Humans often act in the best interests of others. However, how we learn which actions result in good outcomes for other people and the neurochemical systems that support this ‘prosocial learning’ remain poorly understood. Using computational models of reinforcement learning, functional magnetic resonance imaging and dynamic causal modelling, we examined how different doses of intranasal oxytocin, a neuropeptide linked to social cognition, impact how people learn to benefit others (prosocial learning) and whether this influence could be dissociated from how we learn to benefit ourselves (self-oriented learning). We show that a low dose of oxytocin prevented decreases in prosocial performance over time, despite no impact on self-oriented learning. Critically, oxytocin produced dose-dependent changes in the encoding of prediction errors (PE) in the midbrain-subgenual anterior cingulate cortex (sgACC) pathway specifically during prosocial learning. Our findings reveal a new role of oxytocin in prosocial learning by modulating computations of PEs in the midbrain-sgACC pathway.

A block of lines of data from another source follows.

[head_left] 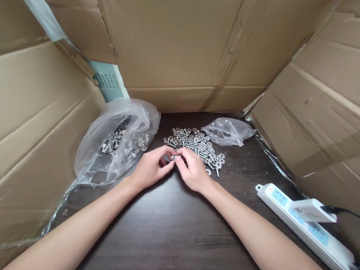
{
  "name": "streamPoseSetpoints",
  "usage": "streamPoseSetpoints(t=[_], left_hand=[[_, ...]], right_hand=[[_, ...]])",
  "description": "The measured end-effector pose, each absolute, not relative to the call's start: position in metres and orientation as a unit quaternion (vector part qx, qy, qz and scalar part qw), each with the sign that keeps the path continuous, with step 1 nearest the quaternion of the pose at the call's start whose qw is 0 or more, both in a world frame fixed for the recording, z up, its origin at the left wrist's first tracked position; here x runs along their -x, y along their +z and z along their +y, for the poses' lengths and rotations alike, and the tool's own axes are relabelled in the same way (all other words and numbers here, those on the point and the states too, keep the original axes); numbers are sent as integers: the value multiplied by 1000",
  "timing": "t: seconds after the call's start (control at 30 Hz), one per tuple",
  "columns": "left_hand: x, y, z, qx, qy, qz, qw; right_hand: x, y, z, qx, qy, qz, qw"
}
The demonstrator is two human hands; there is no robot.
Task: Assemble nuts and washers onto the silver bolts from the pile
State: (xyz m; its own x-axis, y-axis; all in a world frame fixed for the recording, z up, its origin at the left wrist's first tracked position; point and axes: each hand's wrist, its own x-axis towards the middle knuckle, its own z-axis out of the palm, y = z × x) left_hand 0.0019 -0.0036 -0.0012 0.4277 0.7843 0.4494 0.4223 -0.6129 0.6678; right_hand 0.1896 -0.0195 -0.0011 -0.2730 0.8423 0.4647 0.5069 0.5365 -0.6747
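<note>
Fingertips of my left hand (153, 166) and my right hand (192, 168) meet over the dark table. Between them is a small metal bolt (174, 157), mostly covered by the fingers; whether a washer or nut sits on it cannot be made out. Both hands are closed in a pinch around it. Just beyond lies a loose pile of bolts, washers and nuts (202, 147). To the left of my left hand stands a clear plastic bag (94, 144), holding many metal fasteners (113, 141).
A smaller crumpled plastic bag (229, 131) lies behind the pile at right. On the right side is a white power strip (304, 230) with a plugged-in adapter (313, 210) and black cable. Cardboard walls (188, 39) enclose the dark tabletop (171, 235) at the back and both sides.
</note>
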Motion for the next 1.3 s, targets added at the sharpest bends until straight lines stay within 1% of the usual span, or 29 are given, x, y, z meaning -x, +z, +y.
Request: streamPoseSetpoints(t=[1.3], left_hand=[[-1, -1, -4, -811, 386, 367, 241]], right_hand=[[-189, -2, -19, 434, 205, -770, 419]])
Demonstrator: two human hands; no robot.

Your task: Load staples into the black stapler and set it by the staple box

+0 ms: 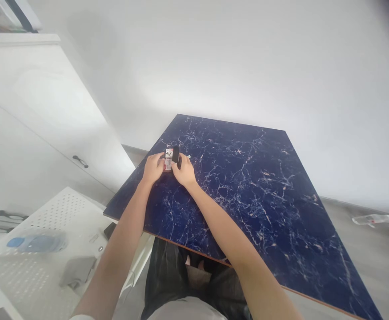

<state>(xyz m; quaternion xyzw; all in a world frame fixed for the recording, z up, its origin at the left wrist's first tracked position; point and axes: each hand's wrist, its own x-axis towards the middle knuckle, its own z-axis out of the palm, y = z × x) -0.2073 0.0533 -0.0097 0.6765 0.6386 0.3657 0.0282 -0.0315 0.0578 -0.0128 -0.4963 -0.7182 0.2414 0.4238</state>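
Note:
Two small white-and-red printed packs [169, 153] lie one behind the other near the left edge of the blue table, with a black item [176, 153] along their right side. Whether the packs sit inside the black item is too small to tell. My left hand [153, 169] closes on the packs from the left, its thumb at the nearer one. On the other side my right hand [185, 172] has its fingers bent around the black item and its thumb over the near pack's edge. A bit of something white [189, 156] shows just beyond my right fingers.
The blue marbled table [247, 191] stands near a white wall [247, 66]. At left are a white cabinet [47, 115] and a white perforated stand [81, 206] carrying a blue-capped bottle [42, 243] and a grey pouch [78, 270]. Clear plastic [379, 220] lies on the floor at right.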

Bibliographical noteFunding Information:
This study was part-funded by: an Economic and Social Research Council Grant (ES/K009400/1) to YP; scanning time support by the National Institute for Health Research ( NIHR ) Biomedical Research Centre at South London and Maudsley NHS Foundation Trust and King’s College London to YP; an unrestricted research grant by PARI GmbH to YP. P.L was supported by a Medical Research Council Fellowship (MR/P014097/1, MR/P014097/2), a Christ Church Junior Research Fellowship , a Christ Church Research Centre Grant, and a Jacobs Foundation Research Fellowship.
© 2022 Elsevier Ltd
- Intranasal oxytocin
- Mesolimbic pathways
- Prosocial behaviour
- Reinforcement learning
- Subgenual anterior cingulate (sgACC)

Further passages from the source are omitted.